## What this task involves
Which lines of the records below contain the word "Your"? Copy each of them out.

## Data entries
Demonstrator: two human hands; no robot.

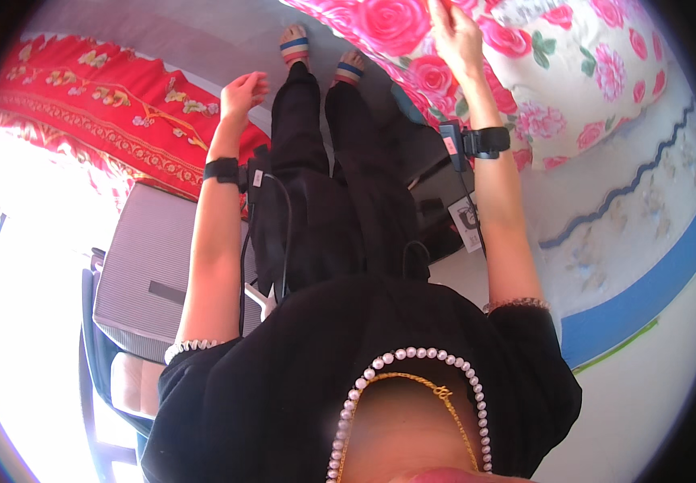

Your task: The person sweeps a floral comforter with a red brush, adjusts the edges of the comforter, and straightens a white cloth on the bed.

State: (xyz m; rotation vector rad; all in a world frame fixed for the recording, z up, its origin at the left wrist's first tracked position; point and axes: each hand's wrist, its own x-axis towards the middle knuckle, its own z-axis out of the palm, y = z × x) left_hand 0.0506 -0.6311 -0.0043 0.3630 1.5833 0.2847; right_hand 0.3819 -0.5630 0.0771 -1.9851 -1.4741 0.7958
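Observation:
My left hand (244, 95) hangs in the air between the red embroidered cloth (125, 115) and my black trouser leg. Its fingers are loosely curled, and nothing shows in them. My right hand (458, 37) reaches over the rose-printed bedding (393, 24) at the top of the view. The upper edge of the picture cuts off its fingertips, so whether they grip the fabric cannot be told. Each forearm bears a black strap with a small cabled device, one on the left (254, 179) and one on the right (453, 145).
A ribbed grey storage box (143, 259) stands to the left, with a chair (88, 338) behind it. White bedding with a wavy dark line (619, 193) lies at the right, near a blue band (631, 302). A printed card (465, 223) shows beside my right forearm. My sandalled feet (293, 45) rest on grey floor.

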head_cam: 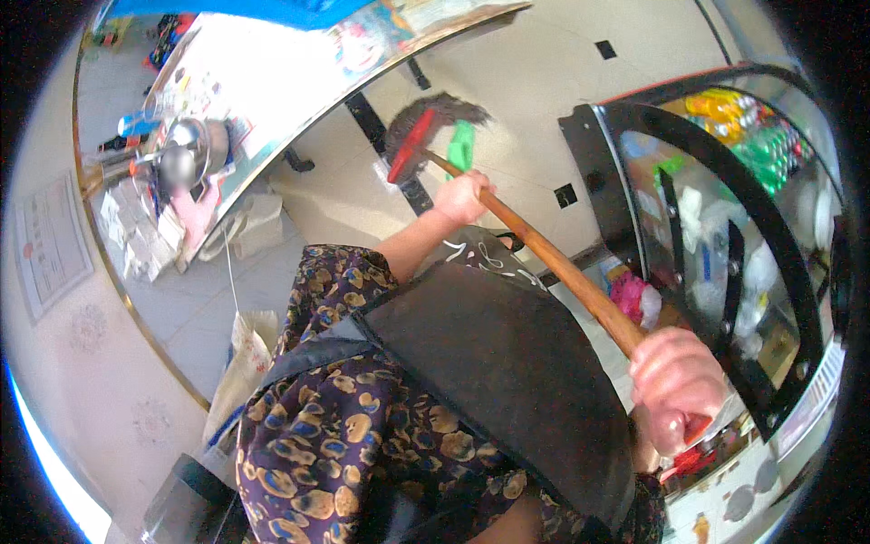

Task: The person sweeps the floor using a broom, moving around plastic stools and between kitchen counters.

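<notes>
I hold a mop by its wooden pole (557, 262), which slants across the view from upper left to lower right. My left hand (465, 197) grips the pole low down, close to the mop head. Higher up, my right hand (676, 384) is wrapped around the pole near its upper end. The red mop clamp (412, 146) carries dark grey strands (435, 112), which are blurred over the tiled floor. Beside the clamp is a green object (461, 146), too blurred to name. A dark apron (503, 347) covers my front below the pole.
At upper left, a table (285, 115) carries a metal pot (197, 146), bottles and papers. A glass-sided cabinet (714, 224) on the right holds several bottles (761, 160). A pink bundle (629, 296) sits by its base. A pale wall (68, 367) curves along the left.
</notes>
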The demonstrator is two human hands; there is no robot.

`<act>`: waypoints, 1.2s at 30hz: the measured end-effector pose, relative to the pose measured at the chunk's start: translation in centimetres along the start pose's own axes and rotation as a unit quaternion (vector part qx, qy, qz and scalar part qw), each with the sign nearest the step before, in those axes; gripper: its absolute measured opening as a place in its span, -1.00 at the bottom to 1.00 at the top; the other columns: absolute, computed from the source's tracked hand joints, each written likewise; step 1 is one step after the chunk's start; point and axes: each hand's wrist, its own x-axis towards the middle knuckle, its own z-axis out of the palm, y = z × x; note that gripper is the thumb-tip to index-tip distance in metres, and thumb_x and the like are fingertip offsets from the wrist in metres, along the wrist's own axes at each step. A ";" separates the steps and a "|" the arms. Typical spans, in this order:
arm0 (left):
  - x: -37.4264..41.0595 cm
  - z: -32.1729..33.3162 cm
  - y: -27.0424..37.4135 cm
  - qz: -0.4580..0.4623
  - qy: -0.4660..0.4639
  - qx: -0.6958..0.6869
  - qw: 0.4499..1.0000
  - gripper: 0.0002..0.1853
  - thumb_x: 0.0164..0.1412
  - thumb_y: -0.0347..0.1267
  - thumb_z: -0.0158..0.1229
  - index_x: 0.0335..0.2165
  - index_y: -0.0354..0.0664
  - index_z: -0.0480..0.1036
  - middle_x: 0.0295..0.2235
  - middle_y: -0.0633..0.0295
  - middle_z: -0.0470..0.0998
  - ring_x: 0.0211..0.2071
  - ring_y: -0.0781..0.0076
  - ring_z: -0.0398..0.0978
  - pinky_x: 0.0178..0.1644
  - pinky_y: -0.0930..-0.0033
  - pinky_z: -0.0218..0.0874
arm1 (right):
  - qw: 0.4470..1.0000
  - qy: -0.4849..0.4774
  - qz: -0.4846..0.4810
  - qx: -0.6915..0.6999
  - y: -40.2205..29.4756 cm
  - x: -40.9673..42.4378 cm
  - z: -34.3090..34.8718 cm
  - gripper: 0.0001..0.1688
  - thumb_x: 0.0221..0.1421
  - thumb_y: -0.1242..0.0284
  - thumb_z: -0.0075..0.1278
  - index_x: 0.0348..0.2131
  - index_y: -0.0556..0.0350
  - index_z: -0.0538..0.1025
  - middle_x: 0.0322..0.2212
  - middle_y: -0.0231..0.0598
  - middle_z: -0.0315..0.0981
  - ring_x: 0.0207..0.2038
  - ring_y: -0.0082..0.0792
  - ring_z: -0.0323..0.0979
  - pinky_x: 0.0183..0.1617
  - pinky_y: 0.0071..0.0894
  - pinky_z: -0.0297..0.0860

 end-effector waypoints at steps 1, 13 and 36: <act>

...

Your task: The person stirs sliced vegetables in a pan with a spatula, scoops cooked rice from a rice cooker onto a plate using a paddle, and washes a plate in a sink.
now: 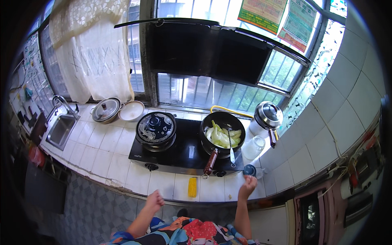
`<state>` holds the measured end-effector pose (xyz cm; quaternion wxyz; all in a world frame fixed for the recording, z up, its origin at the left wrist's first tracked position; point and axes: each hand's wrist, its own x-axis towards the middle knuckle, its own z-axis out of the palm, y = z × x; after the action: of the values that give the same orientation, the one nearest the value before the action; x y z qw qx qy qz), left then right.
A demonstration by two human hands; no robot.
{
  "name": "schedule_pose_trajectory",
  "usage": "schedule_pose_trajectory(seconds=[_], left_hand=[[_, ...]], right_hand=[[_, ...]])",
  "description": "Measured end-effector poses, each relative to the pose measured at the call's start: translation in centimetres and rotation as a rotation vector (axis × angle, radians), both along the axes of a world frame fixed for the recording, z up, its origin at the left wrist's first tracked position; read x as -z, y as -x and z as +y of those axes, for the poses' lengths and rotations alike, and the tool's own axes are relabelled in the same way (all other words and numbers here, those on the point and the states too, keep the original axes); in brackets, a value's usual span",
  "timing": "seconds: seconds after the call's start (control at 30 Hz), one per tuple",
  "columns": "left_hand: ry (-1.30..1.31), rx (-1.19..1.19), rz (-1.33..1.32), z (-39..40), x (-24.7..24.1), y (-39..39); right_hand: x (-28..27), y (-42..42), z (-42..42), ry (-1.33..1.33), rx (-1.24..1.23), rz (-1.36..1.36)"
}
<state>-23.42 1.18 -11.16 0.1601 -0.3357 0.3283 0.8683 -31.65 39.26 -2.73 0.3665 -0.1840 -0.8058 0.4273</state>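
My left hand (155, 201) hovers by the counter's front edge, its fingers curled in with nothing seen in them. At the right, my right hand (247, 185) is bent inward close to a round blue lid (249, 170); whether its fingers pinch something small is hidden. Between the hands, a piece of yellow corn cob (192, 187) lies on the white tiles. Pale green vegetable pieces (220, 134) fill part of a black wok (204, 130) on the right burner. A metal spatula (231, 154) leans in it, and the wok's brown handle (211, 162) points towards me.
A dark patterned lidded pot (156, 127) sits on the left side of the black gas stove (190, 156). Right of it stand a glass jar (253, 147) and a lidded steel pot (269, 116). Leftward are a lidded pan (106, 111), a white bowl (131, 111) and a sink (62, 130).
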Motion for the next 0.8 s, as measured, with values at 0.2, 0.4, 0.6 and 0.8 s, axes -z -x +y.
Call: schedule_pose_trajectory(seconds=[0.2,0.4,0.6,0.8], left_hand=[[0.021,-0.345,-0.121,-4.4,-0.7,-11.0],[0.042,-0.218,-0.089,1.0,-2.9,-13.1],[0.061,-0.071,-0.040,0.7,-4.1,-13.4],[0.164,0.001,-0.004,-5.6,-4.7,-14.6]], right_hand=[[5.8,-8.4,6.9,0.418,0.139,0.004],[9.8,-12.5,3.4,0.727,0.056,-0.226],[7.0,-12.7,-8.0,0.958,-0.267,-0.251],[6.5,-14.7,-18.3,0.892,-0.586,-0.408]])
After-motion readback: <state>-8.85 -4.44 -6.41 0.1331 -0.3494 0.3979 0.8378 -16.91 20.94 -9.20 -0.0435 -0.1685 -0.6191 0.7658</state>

## Solution below
Your task: The person sweeps a floral comforter with a red brush, adjusts the edges of the comforter, and straightens a white cloth on the bed.
Your task: The person stirs sliced vegetables in a pan with a spatula, scoops cooked rice from a rice cooker onto a plate using a paddle, and washes a plate in a sink.

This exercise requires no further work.